ITF urges for investigation into Chevron’s Gorgon evacuation procedures
The International Transport Workers’ Federation said it held concerns for the welfare of workers trapped on Barrow Island as they prepared for the arrival of Tropical Cyclone Olwyn.
“More than 1,000 workers were stranded on Barrow Island, off the north-west coast of Australia, after Chevron stuffed up plans to evacuate its workforce ahead of the arrival of the Category Three Cyclone,” ITF said in a statement.
ITF President Paddy Crumlin said many of these workers were expected to sleep on blow-up mattresses on floors and in corridors.
“Chevron missed its window in evacuating workers who are now unnecessarily stranded on Barrow Island in the midst of a severe tropical cyclone,” Crumlin said at the time of the cyclone approaching.
“You’ve got to wonder why Chevron kept people working until it was unsafe to evacuate them.
“There needs to be a proper investigation into why this has happened because it is Chevron’s fault that the workers are still there.”
A support vessel for the Gorgon LNG project, The Europa, has done its best to avoid the cyclone but the union is being told the vessel has been battling eight metre swells.

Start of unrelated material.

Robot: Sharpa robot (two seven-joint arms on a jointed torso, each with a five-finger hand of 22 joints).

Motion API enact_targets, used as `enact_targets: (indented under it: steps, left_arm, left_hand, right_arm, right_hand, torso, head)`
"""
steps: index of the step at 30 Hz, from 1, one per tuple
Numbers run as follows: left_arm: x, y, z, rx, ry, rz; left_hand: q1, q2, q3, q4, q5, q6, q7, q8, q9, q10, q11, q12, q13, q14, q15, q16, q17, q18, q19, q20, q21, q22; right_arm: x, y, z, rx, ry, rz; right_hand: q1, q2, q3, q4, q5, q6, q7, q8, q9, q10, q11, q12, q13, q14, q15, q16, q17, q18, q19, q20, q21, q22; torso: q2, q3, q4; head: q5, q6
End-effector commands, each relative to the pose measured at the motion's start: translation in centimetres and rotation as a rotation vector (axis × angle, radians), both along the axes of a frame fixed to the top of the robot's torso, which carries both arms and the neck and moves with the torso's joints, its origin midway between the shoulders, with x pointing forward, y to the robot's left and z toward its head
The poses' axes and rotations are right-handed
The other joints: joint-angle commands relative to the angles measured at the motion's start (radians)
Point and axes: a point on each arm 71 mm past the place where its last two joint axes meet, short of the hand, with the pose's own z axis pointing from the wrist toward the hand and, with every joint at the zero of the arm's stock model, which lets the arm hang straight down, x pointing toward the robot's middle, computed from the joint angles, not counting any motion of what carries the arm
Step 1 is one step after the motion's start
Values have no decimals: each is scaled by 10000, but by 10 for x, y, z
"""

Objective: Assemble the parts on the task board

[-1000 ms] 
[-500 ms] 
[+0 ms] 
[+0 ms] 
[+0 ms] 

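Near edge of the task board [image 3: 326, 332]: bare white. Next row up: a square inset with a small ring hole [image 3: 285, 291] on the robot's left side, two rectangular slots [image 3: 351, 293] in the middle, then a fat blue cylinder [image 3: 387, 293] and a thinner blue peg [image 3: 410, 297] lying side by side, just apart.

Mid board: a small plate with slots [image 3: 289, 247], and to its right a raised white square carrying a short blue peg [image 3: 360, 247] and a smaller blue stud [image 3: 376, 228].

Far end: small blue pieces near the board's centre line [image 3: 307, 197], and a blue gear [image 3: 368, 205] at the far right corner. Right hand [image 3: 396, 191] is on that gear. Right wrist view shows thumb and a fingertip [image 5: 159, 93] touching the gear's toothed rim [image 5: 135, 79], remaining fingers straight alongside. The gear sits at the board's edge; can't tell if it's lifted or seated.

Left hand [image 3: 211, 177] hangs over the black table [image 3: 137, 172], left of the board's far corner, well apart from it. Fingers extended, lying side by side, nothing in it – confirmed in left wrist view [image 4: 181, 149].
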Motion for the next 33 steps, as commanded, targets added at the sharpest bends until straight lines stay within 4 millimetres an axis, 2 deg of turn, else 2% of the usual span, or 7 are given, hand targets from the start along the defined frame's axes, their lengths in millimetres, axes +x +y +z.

An email from a Maritime Union of Australia (MUA) member says many onboard are sea sick and unable to leave their rooms.
“Half the staff are sick to their stomachs due to the outrageous weather conditions, the glass window shattered on the galley near the dining room, and the waves are nearly as big as half the boat,” the email says.
“People are just getting weaker/sicker by the day and don’t know how to react!”
According to Crumlin, Chevron has mismanaged the Gorgon LNG project since its inception.
“Gorgon is a multi-billion dollar project requiring thousands of workers on Barrow Island yet there is not enough accommodation to house the workers adequately in an emergency,”.
“Workers were left scared and confused and you really have to question Chevron’s management of this entire episode.
“It’s not the first time Chevron’s management has been called into question – after all the Gorgon project is already 18 months late and more than $17 billion over budget,” Crumlin added.